Below are some records; quote exactly the lines from the one that contains "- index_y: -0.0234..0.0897" through the one that contains "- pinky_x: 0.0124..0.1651", inclusive, and no others.

________

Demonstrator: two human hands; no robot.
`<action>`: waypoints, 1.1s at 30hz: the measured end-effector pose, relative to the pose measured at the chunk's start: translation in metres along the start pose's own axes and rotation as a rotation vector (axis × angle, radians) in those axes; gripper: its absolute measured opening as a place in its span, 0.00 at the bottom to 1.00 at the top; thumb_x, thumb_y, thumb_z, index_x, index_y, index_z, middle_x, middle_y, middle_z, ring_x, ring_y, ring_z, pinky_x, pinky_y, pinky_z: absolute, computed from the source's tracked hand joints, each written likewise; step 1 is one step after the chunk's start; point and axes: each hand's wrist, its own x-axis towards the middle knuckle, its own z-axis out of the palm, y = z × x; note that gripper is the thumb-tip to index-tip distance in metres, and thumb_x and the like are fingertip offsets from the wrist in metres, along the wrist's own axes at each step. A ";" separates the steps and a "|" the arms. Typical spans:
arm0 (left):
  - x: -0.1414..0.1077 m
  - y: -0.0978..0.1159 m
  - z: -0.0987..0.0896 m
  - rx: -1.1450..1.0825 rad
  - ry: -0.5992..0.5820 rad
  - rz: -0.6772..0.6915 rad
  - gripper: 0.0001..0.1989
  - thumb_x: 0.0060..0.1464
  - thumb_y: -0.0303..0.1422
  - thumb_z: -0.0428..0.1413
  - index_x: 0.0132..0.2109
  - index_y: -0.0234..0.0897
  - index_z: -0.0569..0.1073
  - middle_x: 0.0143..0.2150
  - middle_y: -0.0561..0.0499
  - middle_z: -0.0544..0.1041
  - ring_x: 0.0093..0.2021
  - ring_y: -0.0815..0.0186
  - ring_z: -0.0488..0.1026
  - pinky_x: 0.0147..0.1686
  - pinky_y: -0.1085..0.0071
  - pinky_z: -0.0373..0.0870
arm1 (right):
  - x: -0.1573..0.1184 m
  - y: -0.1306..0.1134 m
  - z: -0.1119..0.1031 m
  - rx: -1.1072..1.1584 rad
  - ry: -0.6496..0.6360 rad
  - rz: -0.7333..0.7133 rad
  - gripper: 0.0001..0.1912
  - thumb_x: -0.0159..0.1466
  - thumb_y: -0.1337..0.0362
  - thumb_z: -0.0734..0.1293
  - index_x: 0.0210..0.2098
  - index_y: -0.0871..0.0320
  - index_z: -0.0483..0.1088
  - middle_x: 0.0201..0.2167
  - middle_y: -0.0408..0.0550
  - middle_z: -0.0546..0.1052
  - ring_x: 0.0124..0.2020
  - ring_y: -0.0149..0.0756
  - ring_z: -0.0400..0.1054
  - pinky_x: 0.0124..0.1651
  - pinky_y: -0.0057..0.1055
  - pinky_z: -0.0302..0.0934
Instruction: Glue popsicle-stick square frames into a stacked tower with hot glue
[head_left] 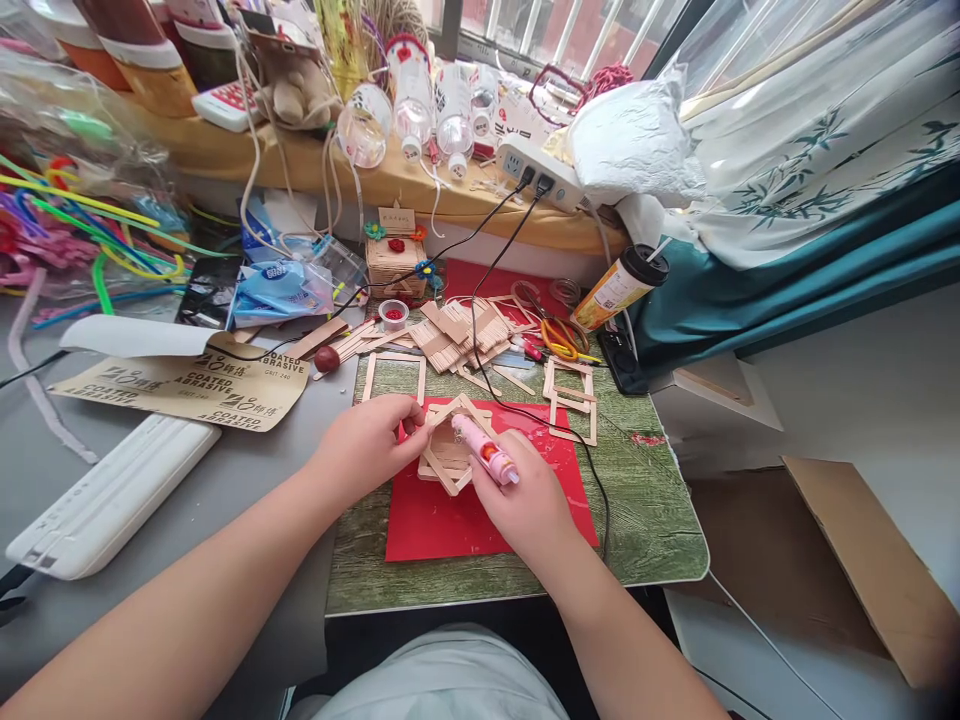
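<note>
On a red sheet lies a small structure of wooden craft sticks, with square stick frames stacked at an angle to each other. My left hand pinches its left corner between thumb and fingers. In my right hand is a pink hot glue gun, its tip over the top of the structure. The fingers under the glue gun are partly hidden. One square stick frame lies behind my left hand, and further stick frames overlap at the right.
A pile of craft sticks lies behind the red sheet, beside scissors and a small cup of red bits. Black cords run from a power strip across the work area. Sandpaper lies left; a drink cup stands back right.
</note>
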 end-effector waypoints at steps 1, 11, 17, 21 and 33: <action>0.000 0.000 0.000 0.001 -0.001 0.001 0.15 0.67 0.46 0.55 0.37 0.41 0.74 0.35 0.51 0.79 0.33 0.62 0.72 0.31 0.66 0.61 | 0.000 0.000 0.000 -0.004 0.004 0.001 0.17 0.67 0.65 0.67 0.30 0.50 0.53 0.31 0.41 0.67 0.27 0.36 0.59 0.30 0.33 0.52; 0.001 -0.001 -0.001 -0.004 -0.015 -0.011 0.14 0.66 0.45 0.56 0.37 0.41 0.74 0.36 0.52 0.79 0.33 0.63 0.72 0.31 0.66 0.62 | 0.000 0.001 0.001 -0.042 0.028 0.002 0.16 0.67 0.66 0.67 0.30 0.50 0.54 0.30 0.41 0.67 0.27 0.36 0.61 0.30 0.33 0.51; 0.001 0.000 0.000 0.003 -0.012 -0.006 0.15 0.67 0.46 0.56 0.37 0.41 0.74 0.35 0.51 0.79 0.32 0.63 0.72 0.31 0.66 0.61 | 0.000 0.001 0.001 -0.068 0.014 0.007 0.14 0.68 0.64 0.67 0.31 0.50 0.57 0.31 0.42 0.67 0.28 0.37 0.62 0.31 0.34 0.51; 0.000 0.000 -0.001 0.012 -0.015 -0.016 0.15 0.67 0.47 0.56 0.37 0.41 0.74 0.34 0.51 0.79 0.31 0.63 0.71 0.31 0.66 0.60 | 0.000 0.002 0.002 -0.085 0.019 -0.006 0.15 0.69 0.65 0.67 0.30 0.50 0.55 0.31 0.42 0.67 0.29 0.37 0.62 0.32 0.34 0.51; -0.001 0.002 0.000 -0.004 -0.021 -0.043 0.14 0.68 0.46 0.56 0.40 0.41 0.76 0.34 0.53 0.78 0.32 0.64 0.71 0.31 0.67 0.60 | 0.001 -0.001 0.001 -0.123 0.023 0.014 0.15 0.70 0.63 0.67 0.30 0.51 0.57 0.31 0.42 0.68 0.29 0.37 0.62 0.32 0.33 0.51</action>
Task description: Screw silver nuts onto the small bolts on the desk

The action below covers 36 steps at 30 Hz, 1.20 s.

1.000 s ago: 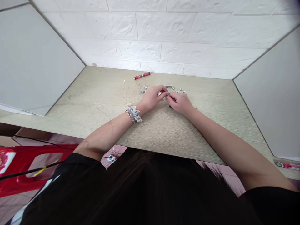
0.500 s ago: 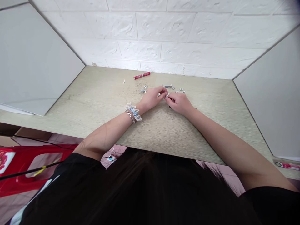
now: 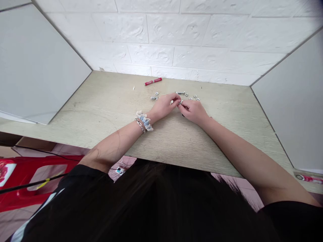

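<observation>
My left hand (image 3: 165, 104) and my right hand (image 3: 193, 111) meet fingertip to fingertip over the table. Closed in a pinch, my left hand grips a silver bolt (image 3: 172, 102), mostly covered by the fingers. The right thumb and forefinger pinch a small silver nut (image 3: 181, 102) at the bolt's end; how far it sits on the thread is hidden. Just beyond the hands lies another bolt (image 3: 180, 93). Several loose nuts (image 3: 195, 96) are scattered to the right. Left of my left hand are one more bolt (image 3: 153, 98) and a nut (image 3: 156, 93).
A red tube-shaped stick (image 3: 152, 81) lies near the white brick wall (image 3: 161, 55). Pale panels (image 3: 37, 64) stand on both sides of the wooden table (image 3: 161, 144). A red plastic stool (image 3: 22, 181) is below left; a red-and-white cylinder (image 3: 309, 178) is at far right.
Both hands stay in almost the same place, with the fingertips shifting only slightly around the small metal parts. The loose bolts and nuts have not moved.
</observation>
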Tool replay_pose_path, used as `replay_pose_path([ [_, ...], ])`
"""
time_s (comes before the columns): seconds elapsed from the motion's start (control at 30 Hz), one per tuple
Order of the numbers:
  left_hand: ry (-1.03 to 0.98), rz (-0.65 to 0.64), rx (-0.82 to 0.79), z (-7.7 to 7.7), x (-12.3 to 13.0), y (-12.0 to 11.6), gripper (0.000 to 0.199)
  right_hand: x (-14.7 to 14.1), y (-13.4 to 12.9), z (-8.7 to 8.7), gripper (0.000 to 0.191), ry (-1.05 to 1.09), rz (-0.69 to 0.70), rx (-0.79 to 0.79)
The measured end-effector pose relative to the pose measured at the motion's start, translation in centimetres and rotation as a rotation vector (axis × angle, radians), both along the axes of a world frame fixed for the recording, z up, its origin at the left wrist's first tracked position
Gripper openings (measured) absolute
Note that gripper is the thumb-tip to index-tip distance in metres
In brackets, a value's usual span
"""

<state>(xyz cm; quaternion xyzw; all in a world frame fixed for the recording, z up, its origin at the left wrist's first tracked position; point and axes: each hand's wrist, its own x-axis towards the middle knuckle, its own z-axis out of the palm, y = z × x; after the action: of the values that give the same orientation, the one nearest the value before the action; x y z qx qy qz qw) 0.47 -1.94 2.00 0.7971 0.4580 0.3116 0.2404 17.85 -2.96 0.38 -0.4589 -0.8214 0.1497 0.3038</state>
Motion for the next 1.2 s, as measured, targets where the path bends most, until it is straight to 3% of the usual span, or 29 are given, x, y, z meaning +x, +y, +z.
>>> replay_pose_path([
  [0.37,0.006,0.006,-0.011,0.01,0.05,0.11,0.017,-0.06,-0.38,0.26,0.02,0.082,-0.078,-0.058],
  [1.2,-0.163,0.003,-0.054,-0.76,0.08,0.39,0.015,0.24,-0.12,0.07,0.021,0.135,0.005,-0.149],
])
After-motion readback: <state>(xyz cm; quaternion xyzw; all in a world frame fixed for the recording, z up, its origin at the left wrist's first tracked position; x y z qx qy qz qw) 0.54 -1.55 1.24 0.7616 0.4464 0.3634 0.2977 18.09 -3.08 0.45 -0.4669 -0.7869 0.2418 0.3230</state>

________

- RESULT OF THE EXERCISE -
  - index_y: -0.0234..0.0897
  - index_z: -0.0569..0.1073
  - middle_x: 0.0143..0.2150
  - middle_y: -0.0561..0.0499
  - middle_z: -0.0544..0.1041
  - ring_x: 0.0093..0.2021
  - ring_y: -0.0815..0.0186
  - ring_z: -0.0488..0.1026
  - pinky_x: 0.0147..0.1686
  - pinky_y: -0.1085..0.0071
  - pinky_z: -0.0373..0.0870
arm1 (right):
  - x: -0.1573..0.1184 m
  - y: -0.1306..0.1134 m
  - z: -0.1119..0.1031 m
  - rx: -1.1072..1.1584 rad
  - ry: -0.6496..0.6360 rad
  - rz: -0.7333..0.7133 rad
  - gripper: 0.0001..0.1912
  - thumb_x: -0.0159..0.1466
  - thumb_y: -0.1337..0.0362
  - thumb_z: -0.0734..0.1293
  - index_x: 0.0210..0.2098
  - index_y: -0.0871..0.0320
  - index_z: -0.0483..0.1088
  - middle_x: 0.0201..0.2167
  - middle_y: -0.0408..0.0550
  - middle_z: -0.0546..0.1052
  - ring_x: 0.0124..0.2020
  - ring_y: -0.0149..0.0756
  - ring_z: -0.0400..0.1054
  - pinky_x: 0.0124..0.1651

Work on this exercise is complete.